R. SASAKI (through translator): One day, I want to be playing on the same field as Ohtani and Sasaki.

MONTGOMERY (voice-over): Hanako Montgomery, CNN, Hanamaki city.


COREN: And the story is in the spotlight this hour.

Queen Bey, also known as Beyonce, has dropped her highly anticipated country album, Act II: Cowboy Carter. It's been releasing at midnight local time Friday around the world.


BEYONCE: Jolene, Jolene, Jolene, Jolene I'm warning you, don't come for my man ...


COREN: Well, that's Jolene, Beyonce's take on the classic Dolly Parton song. Well, Parton has said she's a big fan of Beyonce and does a voice intro before the song.

There are 27 tracks on the album, including two previously released singles, Texas Hold 'em and 16 Carriages. Well, Cowboy Carter features collaborations with a host of artists, including Willie Nelson, Miley Cyrus and rapper Post Malone.

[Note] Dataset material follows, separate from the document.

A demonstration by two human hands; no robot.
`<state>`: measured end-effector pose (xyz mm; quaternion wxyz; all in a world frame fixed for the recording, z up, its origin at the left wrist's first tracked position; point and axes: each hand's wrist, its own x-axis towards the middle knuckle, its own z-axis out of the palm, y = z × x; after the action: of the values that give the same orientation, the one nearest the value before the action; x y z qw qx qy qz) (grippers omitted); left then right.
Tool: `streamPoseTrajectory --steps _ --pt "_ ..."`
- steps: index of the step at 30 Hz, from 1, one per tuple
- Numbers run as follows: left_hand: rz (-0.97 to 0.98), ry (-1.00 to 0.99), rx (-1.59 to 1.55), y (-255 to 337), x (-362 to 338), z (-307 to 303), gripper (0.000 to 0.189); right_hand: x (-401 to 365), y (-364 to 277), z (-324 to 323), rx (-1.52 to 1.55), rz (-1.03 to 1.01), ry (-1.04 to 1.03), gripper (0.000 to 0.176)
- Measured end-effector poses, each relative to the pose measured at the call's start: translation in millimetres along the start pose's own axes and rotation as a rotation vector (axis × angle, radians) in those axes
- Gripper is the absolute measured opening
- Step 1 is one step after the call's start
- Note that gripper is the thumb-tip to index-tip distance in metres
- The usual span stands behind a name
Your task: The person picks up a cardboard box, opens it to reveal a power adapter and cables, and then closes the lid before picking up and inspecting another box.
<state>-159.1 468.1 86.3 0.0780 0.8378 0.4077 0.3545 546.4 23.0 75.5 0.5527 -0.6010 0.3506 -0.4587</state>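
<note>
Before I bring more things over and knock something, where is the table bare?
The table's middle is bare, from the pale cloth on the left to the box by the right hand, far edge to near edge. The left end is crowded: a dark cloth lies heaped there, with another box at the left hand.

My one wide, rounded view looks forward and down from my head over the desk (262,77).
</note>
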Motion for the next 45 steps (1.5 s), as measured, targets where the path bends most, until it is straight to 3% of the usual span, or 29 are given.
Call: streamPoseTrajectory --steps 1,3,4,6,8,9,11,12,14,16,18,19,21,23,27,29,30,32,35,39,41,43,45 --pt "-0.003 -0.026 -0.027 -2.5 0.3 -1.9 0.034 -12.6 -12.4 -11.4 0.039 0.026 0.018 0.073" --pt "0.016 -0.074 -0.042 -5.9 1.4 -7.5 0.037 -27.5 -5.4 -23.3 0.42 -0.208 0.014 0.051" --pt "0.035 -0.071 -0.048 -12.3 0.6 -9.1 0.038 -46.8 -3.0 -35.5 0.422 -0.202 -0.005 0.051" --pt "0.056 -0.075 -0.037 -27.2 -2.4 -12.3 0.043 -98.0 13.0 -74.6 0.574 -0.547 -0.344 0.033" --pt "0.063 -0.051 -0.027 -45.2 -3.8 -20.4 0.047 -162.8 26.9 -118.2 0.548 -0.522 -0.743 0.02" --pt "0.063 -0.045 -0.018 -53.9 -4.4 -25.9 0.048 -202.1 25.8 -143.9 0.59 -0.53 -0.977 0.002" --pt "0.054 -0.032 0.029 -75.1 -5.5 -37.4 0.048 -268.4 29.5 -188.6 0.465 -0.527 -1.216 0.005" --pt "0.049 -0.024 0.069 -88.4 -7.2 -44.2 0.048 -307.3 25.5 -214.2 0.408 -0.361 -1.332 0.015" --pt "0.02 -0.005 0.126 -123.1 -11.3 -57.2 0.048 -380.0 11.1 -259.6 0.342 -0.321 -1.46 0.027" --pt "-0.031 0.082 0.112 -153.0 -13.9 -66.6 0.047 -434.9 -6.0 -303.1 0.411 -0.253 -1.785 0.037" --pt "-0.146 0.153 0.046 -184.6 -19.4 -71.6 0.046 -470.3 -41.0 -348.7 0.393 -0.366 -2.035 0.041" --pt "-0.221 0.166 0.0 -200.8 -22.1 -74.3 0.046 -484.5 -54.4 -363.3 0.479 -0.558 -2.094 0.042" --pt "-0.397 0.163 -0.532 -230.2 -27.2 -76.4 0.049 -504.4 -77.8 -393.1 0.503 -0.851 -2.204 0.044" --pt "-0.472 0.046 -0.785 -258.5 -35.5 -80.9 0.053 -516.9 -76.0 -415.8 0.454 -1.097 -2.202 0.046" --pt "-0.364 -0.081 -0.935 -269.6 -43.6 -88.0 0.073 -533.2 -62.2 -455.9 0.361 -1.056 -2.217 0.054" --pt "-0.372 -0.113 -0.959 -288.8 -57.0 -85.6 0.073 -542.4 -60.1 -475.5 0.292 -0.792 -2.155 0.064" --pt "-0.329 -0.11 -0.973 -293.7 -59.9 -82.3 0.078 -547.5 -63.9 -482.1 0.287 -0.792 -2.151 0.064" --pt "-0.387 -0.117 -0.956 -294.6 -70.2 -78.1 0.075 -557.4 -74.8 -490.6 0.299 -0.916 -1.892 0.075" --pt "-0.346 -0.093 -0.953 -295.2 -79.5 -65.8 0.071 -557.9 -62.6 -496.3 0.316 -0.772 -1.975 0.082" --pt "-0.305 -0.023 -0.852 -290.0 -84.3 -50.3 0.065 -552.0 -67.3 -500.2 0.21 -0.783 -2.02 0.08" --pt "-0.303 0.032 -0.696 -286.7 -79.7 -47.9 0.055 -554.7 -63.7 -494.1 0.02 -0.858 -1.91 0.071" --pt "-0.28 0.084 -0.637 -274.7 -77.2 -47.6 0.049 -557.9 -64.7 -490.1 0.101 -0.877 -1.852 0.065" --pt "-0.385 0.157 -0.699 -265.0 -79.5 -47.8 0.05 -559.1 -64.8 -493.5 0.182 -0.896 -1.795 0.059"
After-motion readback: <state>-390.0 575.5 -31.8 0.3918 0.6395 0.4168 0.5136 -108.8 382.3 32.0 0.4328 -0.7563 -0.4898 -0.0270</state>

One of the most memorable and controversial props from the 1997 hit movie Titanic has been sold at auction for almost $750,000.


KATE WINSLET, ACTOR, TITANIC: Jack, there's a boat. Jack.


COREN: An anonymous buyer paid more than $700,000 for the door frame that helped Kate Winslet's character Rose to survive the icy North Atlantic waters after the ship sank.

For years, movie fans have debated whether the door could have safely held both Rose and Leonardo DiCaprio's character Jack. Experts concluded it could not.

And reports say the director and the producer of last summer's hit movie "Oppenheimer" are up for a knighthood and damehood in the United Kingdom for their contribution to film.


CILLIAN MURPHY, ACTOR, OPPENHEIMER: We're in a race against the Nazis.


COREN: The duo not only work together, they're also married. Director Christopher Nolan and his producer wife, Emma Thomas, won Best Picture at this year's Oscars for the biopic. The film also took six other awards, including Best Director.

Well, thanks so much for your company on CNN NEWSROOM. I'm Anna Coren in Hong Kong. CNN "THIS MORNING" is up next after this quick break. Stay with CNN.